4. We refer the reader again to Stanford Professor Robert Burgelman’s outstanding, book-length case study on the processes of strategy development and implementation at Intel, Strategy Is Destiny (New York: Free Press, 2002). In that account, Burgelman emphasizes how important it was that once the winning microprocessor strategy had emerged, Andy Grove and Gordon Moore very aggressively focused all of the corporation’s investments into that strategy.
5. See Alfred Rappaport and Michael Mauboussin, Expectations Investing: Reading Stock Prices for Better Returns (Boston: Harvard Business School Press, 2001). We mentioned this point in chapter 1, but it merits repeating here. Because markets discount projected growth into the present stock price, companies that deliver what investors have foreseen and discounted will only earn market-average rates of return to shareholders. It is true that over the sweep of their histories, companies that grow at faster rates give higher returns to their shareholders than those that grow more slowly. But the particular shareholders in that history who realize above-average returns are those who find themselves holding the stock when the market realizes that its forecast of the company’s growth was too low.

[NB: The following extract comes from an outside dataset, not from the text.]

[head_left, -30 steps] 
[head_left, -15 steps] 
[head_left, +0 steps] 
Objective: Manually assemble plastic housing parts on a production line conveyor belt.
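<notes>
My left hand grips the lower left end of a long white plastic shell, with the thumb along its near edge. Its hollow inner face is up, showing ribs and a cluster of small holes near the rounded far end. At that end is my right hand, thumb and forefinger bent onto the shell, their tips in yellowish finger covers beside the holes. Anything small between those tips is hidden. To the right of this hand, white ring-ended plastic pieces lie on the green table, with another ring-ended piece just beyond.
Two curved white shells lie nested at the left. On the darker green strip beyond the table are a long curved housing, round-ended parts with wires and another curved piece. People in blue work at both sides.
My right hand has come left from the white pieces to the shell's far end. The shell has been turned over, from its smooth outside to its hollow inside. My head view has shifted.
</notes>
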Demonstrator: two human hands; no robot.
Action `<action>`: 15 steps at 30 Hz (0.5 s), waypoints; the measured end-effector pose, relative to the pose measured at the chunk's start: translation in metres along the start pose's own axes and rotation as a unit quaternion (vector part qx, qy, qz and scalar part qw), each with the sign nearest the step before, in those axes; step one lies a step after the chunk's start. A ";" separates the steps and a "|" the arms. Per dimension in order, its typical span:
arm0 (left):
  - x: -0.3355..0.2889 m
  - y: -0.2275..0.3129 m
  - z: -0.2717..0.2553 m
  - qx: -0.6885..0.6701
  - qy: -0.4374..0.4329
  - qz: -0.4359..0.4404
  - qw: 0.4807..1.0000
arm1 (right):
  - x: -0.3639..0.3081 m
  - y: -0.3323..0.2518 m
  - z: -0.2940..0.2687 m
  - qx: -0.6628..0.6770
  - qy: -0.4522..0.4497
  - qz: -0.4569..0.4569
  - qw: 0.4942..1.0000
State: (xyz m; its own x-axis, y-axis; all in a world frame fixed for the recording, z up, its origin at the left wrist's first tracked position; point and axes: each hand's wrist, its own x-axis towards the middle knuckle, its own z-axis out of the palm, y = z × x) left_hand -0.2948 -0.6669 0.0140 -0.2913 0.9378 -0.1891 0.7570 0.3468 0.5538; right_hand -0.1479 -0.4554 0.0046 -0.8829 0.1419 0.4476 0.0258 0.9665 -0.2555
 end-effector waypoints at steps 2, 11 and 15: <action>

6. Cost reductions that enable a company to generate stronger cash flows than investors have expected also create shareholder value, of course. We classify these as sustaining innovations because they enable the leading companies to make more money in the way they are structured to make money. Because investors typically can expect ongoing efficiency improvements from any company, our statements here simply reflect the reality that generating shareholder value by exceeding investors’ expectations for operational efficiency typically can only raise share prices to a higher but flat plateau. Tilting the slope of the share price graph upward requires disruptive innovation.